• **Brief**
From top to bottom, write out the listing exactly and skip every picture.

• **Information supplied**

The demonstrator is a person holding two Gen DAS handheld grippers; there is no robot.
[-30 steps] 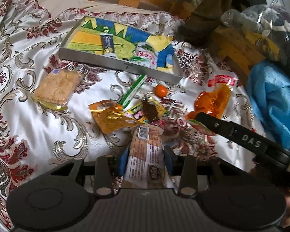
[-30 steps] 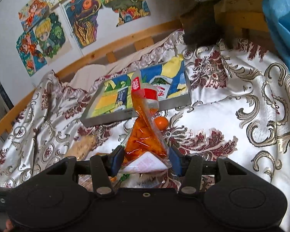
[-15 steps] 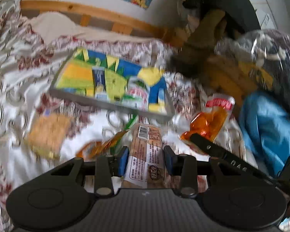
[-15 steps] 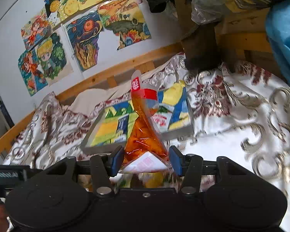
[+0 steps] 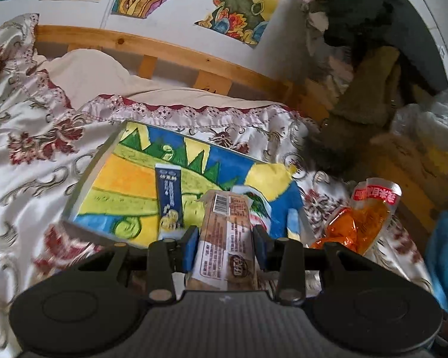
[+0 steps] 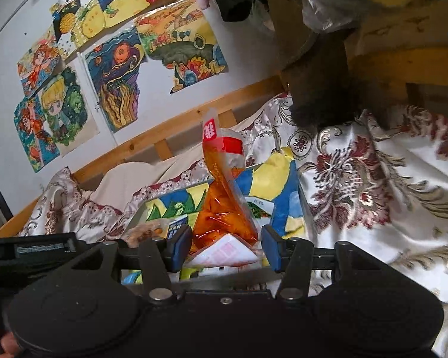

• **Result for this exercise**
The demonstrator is a person holding two Gen DAS handheld grippers; there is no robot.
[-30 steps] 
[-30 steps] 
[-15 steps] 
[-15 steps] 
[+0 steps] 
[+0 steps] 

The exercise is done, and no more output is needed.